PROBLEM TO SOLVE:
Go through the records underneath and write each one out again exactly.

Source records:

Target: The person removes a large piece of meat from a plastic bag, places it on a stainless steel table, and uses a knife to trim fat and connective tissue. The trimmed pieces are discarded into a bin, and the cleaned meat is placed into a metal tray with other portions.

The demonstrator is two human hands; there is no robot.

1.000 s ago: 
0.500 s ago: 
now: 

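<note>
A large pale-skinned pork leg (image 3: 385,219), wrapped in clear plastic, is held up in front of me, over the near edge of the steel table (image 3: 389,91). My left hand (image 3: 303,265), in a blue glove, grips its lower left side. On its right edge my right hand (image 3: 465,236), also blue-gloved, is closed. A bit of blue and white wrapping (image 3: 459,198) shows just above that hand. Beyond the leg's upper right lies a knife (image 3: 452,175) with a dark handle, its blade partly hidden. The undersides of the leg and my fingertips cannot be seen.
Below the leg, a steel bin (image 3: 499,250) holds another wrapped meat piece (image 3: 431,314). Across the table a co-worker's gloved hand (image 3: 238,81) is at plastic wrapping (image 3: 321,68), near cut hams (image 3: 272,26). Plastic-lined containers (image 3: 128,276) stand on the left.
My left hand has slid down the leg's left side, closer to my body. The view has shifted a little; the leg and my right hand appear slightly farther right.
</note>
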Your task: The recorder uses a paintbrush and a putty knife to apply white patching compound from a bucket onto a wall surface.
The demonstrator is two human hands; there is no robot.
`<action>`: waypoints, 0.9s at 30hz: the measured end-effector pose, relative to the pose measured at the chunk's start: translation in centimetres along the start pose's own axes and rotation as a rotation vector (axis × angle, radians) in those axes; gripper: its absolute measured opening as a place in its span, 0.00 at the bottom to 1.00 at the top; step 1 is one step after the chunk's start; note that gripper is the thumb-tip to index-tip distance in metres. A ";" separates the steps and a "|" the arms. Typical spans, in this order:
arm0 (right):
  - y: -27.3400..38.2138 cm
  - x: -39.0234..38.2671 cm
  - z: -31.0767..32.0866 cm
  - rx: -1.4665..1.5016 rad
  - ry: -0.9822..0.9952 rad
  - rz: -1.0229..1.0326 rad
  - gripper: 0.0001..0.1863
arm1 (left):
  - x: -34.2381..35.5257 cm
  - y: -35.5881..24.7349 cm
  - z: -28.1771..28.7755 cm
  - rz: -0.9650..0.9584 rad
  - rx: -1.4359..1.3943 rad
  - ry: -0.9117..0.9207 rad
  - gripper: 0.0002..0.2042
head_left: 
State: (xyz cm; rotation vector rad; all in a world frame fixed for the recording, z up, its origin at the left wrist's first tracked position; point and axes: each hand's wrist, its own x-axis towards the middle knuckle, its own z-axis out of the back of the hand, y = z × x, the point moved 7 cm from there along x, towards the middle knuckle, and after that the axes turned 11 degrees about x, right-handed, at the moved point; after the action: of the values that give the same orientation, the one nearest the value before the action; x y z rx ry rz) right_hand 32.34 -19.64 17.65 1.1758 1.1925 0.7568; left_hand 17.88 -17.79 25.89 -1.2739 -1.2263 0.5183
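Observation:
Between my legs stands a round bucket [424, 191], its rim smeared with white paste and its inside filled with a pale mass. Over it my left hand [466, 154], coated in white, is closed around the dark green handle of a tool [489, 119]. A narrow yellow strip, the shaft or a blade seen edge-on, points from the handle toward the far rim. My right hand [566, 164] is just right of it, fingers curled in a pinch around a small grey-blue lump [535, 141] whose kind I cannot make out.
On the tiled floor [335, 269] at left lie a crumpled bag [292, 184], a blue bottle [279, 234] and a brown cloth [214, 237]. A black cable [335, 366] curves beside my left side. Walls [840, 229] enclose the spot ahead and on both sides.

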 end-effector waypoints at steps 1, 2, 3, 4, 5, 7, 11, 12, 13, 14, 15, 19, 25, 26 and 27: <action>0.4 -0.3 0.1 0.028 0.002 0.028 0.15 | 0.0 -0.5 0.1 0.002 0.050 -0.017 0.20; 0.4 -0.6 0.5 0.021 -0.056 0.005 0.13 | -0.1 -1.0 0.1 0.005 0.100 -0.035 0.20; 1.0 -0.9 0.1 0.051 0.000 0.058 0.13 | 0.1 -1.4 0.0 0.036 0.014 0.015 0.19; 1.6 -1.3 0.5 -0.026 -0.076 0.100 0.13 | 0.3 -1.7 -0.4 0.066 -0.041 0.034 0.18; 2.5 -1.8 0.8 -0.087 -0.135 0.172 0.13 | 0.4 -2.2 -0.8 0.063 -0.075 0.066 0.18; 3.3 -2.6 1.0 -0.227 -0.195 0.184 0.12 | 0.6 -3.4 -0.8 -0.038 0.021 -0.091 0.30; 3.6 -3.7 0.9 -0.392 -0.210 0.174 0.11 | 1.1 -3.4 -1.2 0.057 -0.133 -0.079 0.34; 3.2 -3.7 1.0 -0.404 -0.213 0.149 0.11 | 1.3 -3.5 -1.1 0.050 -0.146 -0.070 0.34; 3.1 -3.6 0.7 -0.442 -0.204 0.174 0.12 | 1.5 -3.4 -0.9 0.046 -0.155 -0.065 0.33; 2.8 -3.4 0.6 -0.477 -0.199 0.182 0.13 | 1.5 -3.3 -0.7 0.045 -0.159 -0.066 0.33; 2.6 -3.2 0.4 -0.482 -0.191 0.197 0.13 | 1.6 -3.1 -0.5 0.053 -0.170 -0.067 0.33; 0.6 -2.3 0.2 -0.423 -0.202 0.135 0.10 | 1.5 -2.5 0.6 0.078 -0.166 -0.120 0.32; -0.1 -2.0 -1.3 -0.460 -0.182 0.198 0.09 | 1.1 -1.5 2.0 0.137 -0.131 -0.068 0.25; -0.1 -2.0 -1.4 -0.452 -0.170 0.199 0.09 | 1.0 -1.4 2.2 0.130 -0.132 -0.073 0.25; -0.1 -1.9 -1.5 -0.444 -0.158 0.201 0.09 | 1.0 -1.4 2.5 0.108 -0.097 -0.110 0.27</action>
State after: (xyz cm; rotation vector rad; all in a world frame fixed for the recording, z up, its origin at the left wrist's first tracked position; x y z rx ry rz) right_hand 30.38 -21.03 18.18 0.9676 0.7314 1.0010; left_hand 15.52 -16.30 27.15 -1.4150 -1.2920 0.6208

RESULT OF THIS EXERCISE:
Target: The person removes a large piece of meat from a plastic bag, places it on a stainless steel table, and uses a knife to trim fat and connective tissue. The trimmed pieces are discarded into a bin, and the cleaned meat is placed into a metal tray with other portions.

The demonstrator is two human hands; there is no robot.

1.000 s ago: 
0.500 s ago: 
now: 

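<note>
A large pale-skinned pork leg (image 3: 385,219), wrapped in clear plastic, is held up in front of me, over the near edge of the steel table (image 3: 389,91). My left hand (image 3: 303,265), in a blue glove, grips its lower left side. On its right edge my right hand (image 3: 465,236), also blue-gloved, is closed. A bit of blue and white wrapping (image 3: 459,198) shows just above that hand. Beyond the leg's upper right lies a knife (image 3: 452,175) with a dark handle, its blade partly hidden. The undersides of the leg and my fingertips cannot be seen.
Below the leg, a steel bin (image 3: 499,250) holds another wrapped meat piece (image 3: 431,314). Across the table a co-worker's gloved hand (image 3: 238,81) is at plastic wrapping (image 3: 321,68), near cut hams (image 3: 272,26). Plastic-lined containers (image 3: 128,276) stand on the left.
My left hand has slid down the leg's left side, closer to my body. The view has shifted a little; the leg and my right hand appear slightly farther right.
</note>
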Your task: The recorder uses a paintbrush and a putty knife to apply white patching compound from a bucket onto a wall surface.
The demonstrator is two human hands; there is no robot.
`<action>`: waypoints, 0.9s at 30hz: the measured end-effector pose, relative to the pose measured at the chunk's start: translation in centimetres along the start pose's own axes and rotation as a rotation vector (axis × angle, radians) in those axes; gripper: its absolute measured opening as a place in its span, 0.00 at the bottom to 1.00 at the top; step 1 is one step after the chunk's start; note that gripper is the thumb-tip to index-tip distance in metres. A ";" separates the steps and a "|" the arms. Typical spans, in this order:
arm0 (right):
  - y: -27.3400..38.2138 cm
  - x: -39.0234..38.2671 cm
  - z: -31.0767..32.0866 cm
  - rx: -1.4665..1.5016 rad
  - ry: -0.9822..0.9952 rad
  - rz: -1.0229..1.0326 rad
  - gripper: 0.0001..0.1863
arm1 (left):
  - x: -34.2381..35.5257 cm
  - y: -35.5881..24.7349 cm
  - z: -28.1771..28.7755 cm
  - rz: -0.9650..0.9584 rad
  - rx: -1.4359..1.3943 rad
  - ry: -0.9117..0.9207 rad
  - gripper: 0.0002..0.2042
head_left: 
State: (xyz cm; rotation vector rad; all in a world frame fixed for the recording, z up, its origin at the left wrist's first tracked position; point and axes: each hand's wrist, its own x-axis towards the middle knuckle, its own z-axis out of the back of the hand, y = z × x, the point moved 7 cm from there along x, towards the middle knuckle, and after that the axes turned 11 degrees about x, right-handed, at the moved point; after the action: of the values that give the same orientation, the one nearest the value before the action; x y z rx ry rz) right_hand 32.34 -19.64 17.65 1.1758 1.1925 0.7568; left_hand 17.88 -17.79 25.89 -1.2739 -1.2263 0.5183
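Observation:
Between my legs stands a round bucket [424, 191], its rim smeared with white paste and its inside filled with a pale mass. Over it my left hand [466, 154], coated in white, is closed around the dark green handle of a tool [489, 119]. A narrow yellow strip, the shaft or a blade seen edge-on, points from the handle toward the far rim. My right hand [566, 164] is just right of it, fingers curled in a pinch around a small grey-blue lump [535, 141] whose kind I cannot make out.
On the tiled floor [335, 269] at left lie a crumpled bag [292, 184], a blue bottle [279, 234] and a brown cloth [214, 237]. A black cable [335, 366] curves beside my left side. Walls [840, 229] enclose the spot ahead and on both sides.
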
 end-effector waypoints at steps 1, 2, 3, 4, 5, 7, 11, 12, 13, 14, 15, 19, 25, 26 and 27: <action>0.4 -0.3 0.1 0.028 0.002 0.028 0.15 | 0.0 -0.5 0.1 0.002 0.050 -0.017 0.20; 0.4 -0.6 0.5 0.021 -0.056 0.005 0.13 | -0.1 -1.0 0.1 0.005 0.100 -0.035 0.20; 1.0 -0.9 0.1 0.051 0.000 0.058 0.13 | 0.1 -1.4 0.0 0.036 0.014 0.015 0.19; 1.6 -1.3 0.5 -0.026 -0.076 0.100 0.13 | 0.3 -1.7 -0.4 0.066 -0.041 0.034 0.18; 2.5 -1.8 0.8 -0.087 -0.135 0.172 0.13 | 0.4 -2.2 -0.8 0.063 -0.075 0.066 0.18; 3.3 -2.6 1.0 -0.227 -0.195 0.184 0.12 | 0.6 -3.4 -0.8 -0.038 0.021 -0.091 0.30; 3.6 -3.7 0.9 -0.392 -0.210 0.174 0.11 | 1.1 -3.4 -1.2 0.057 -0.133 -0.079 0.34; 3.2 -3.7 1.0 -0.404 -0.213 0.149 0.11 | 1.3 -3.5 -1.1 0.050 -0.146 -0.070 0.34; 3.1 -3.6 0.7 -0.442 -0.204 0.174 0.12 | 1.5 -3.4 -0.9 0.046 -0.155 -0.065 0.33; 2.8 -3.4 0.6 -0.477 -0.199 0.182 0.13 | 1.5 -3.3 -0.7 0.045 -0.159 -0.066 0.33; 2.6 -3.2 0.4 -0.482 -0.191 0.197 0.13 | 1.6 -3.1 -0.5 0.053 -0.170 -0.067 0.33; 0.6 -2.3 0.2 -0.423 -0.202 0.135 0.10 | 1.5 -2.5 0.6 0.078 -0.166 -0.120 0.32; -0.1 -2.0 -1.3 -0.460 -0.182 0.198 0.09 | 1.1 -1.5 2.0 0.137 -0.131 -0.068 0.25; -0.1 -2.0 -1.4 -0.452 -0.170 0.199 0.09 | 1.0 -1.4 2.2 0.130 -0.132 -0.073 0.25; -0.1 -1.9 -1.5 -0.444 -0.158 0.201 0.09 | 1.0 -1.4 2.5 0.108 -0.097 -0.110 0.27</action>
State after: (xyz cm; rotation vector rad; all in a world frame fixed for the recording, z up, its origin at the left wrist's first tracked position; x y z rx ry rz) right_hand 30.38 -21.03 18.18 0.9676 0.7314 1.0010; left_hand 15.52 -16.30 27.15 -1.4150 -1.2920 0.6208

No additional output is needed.